The Humane Hierarchy

This one is a little geeky. And if you haven't studied animal behavior, a bit of the terminology may be fuzzy. But I'll try to be clear without turning this into a terribly long article.

There are many methods for training dogs. In an effort to categorize those, animal behavior scientists have given us some terminology for how animals learn. For example, behaviors go "extinct" when they no longer work to produce a desired consequence (think of a dog who stops demand barking when the barking no longer gets him the attention he wants). "Extinction" is one of those terms.

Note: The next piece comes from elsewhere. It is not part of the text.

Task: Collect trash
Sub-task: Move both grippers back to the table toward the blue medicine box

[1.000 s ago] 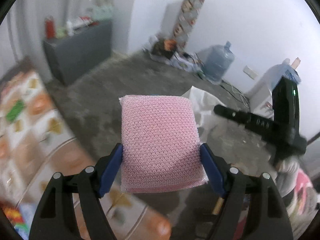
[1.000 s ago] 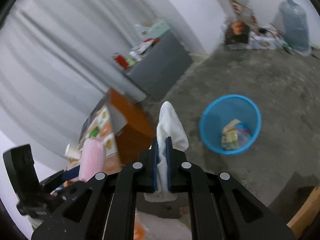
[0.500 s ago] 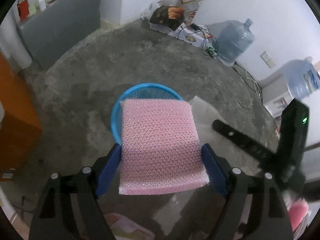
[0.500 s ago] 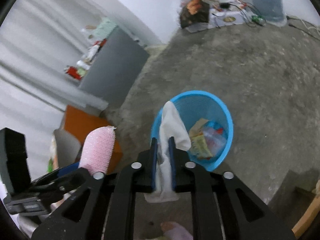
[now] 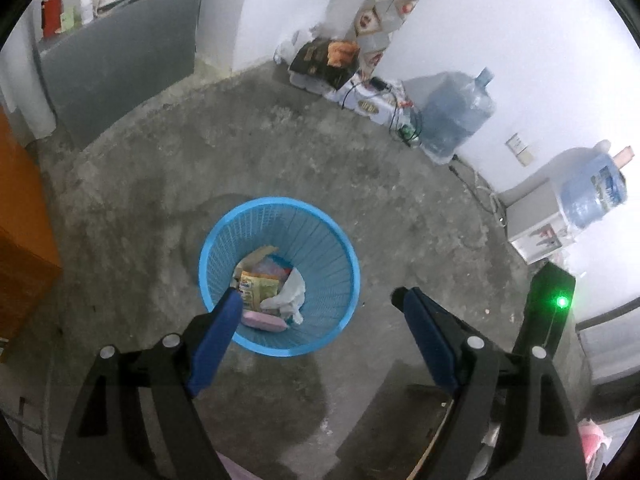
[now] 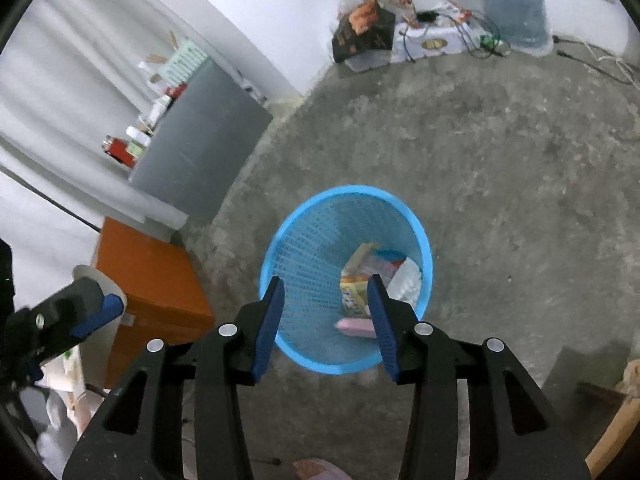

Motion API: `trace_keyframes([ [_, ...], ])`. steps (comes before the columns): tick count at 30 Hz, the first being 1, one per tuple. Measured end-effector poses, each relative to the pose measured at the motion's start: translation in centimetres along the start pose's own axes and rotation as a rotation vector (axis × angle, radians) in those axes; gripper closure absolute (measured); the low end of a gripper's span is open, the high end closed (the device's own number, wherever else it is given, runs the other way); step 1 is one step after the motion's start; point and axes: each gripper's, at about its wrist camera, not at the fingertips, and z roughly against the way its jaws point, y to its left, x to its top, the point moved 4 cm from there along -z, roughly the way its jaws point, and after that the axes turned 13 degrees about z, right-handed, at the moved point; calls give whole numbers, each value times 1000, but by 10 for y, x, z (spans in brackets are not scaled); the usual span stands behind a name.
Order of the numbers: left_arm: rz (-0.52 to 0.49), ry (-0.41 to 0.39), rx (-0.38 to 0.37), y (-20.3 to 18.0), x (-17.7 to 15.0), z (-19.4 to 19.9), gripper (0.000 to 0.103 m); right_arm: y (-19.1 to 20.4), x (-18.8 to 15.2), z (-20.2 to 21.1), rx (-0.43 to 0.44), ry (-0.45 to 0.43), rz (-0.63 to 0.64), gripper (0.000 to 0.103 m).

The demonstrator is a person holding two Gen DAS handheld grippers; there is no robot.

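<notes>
Both grippers hang over the blue basket (image 5: 280,216) to drop trash in it: left gripper (image 5: 318,304) jaws wide apart and empty, right gripper (image 6: 326,292) jaws just opening, empty, with pink sponge (image 5: 264,322) and white tissue (image 5: 290,294) lying inside basket.

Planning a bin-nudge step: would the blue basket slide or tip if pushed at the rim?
Basket is thin slatted plastic holding only wrappers and a tissue, so probably light. It tapers to a narrower base, so a rim push may tip it; the rough concrete floor likely resists sliding.

left gripper (image 5: 316,300): empty, jaws apart | blue basket (image 5: 338,240): pink sponge (image 5: 264,322) inside
</notes>
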Motion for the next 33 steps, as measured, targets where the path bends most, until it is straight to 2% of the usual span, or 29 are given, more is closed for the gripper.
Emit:
trace_keyframes([
  [5, -26, -68, -53, 17, -17, 87, 22, 24, -11, 44, 29, -45, 51, 48],
  [9, 2, -202, -69, 57, -39, 192, 22, 51, -26, 75, 113, -43, 77, 44],
  [13, 70, -363, -49, 119, -76, 306, 22, 83, -34, 87, 214, -7, 106, 40],
  [15, 133, -454, -7, 151, -97, 350, 22, 105, -39, 87, 257, 35, 142, 40],
  [18, 229, -548, 29, 193, -139, 397, 22, 144, -43, 90, 323, 70, 196, 40],
  [20, 268, -569, 37, 211, -166, 412, 22, 171, -46, 93, 382, 85, 217, 39],
  [23, 272, -553, 50, 225, -210, 421, 22, 216, -56, 97, 463, 118, 267, 34],
  [28, 285, -577, 104, 238, -270, 428, 21, 293, -98, 94, 518, 234, 391, 34],
  [33, 297, -569, 112, 246, -313, 424, 21, 362, -143, 91, 559, 312, 471, 31],
])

B.F. Skinner came up with the terms Positive Reinforcement, Negative Reinforcement, Positive Punishment, Negative Punishment which we refer to as the learning theory "quadrants." The quadrants get discussed A LOT. All four are Operant Conditioning methods. The decision when to use Classical Conditioning instead of Operant Conditioning (yet another term) is another thing we consider.

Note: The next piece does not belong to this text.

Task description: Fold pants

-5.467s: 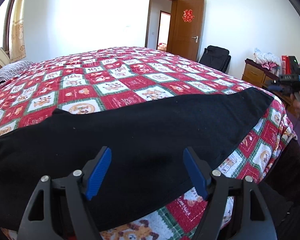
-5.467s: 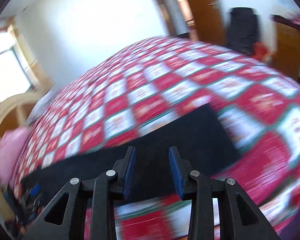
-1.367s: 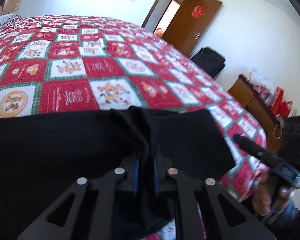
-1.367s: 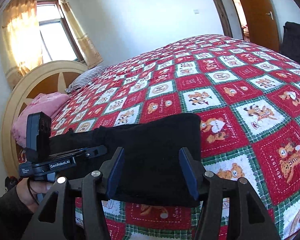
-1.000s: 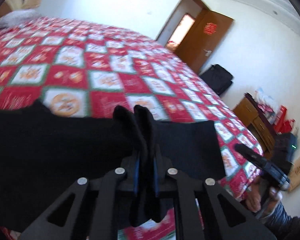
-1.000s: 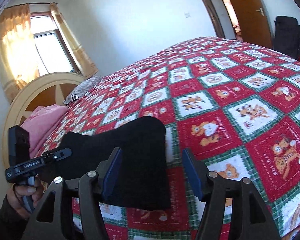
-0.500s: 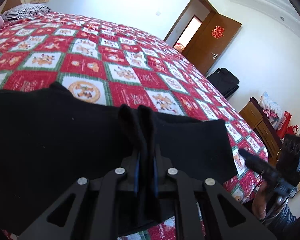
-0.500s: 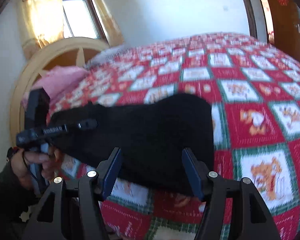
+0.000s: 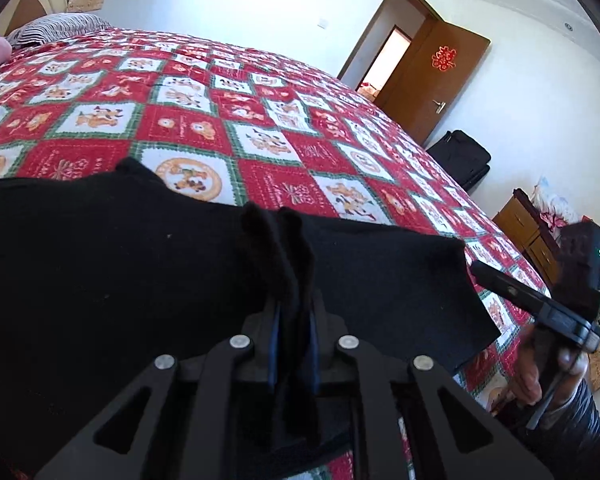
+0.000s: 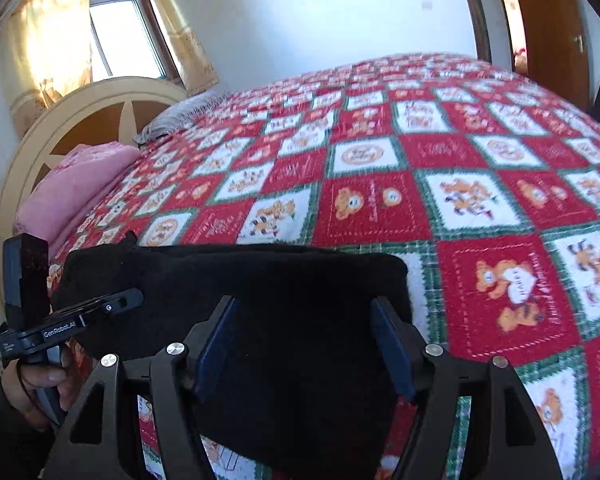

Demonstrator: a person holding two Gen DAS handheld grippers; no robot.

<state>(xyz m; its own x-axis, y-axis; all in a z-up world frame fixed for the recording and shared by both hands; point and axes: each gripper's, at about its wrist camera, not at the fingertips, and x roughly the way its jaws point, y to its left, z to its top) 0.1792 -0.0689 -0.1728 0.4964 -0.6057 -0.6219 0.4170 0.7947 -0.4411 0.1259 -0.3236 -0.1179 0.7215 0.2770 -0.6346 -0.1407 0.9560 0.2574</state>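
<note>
Pants point(image 9: 100, 264) lie black on the bed point(image 9: 260, 120), long axis along its near edge. Left tongs point(image 9: 294, 320) pinch a raised fold, jaws just easing; right tongs point(image 10: 306, 344) gape wider over the cloth, gripping nothing.

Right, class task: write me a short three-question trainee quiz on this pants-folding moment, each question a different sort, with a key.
1. True or false: the right gripper is clamped on the black pants.
2. What does the left gripper grip? A) the pink pillow B) a bunched fold of the pants C) nothing
3. Fill in: the pants lie on a red, white and green ____.

Key: 1 false, its jaws stand wide and have just been opening; 2 B; 3 quilt.
</note>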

There's been a lot of scientific study about which methods are most effective under different circumstances and how to use each method.  But beyond the question of effectiveness is a question about ethics. It's not necessarily "right" to use a method just because it works. For instance, I can use a shock collar to teach a dog to sit. Should I? Absolutely not. One reason it's wrong (there are others) is that we have equally effective, safer, and kinder ways to teach a dog to sit.

We needed some sort of direction about which methods to use first and an escalation plan if those first methods don't work. In an article in 2008, Dr. Susan Friedman proposed a model in which training methods are ranked from least invasive to most invasive - it came to be known as The Humane Hierarchy. I applaud the creation of the Humane Hierarchy and I really adore Susan Friedman. She's incredibly bright, thoughtful, kind, a great educator, and a brilliant mind. I've read her work on parrots for many years and I was delighted to attend a three-day session she taught recently.

The more I learned, the more I noticed a problem with the Humane Hierarchy as it currently stands. I spoke with Susan about this and shared my thoughts. She was skeptical at first about my concern. But I know that dogs are being mistreated by people who point to the Humane Hierarchy as justification for their decisions. In the end, Susan suggested that I write up our conversation and propose a modified version of the Humane Hierarchy. I've done that. And today, that article got published. If you'd like to read it, click here.

If we're successful, we'll get the Humane Hierarchy modified and dogs will be treated with more kindness than they are today. Please cross your fingers that my article is clear and convincing enough to get Susan's attention.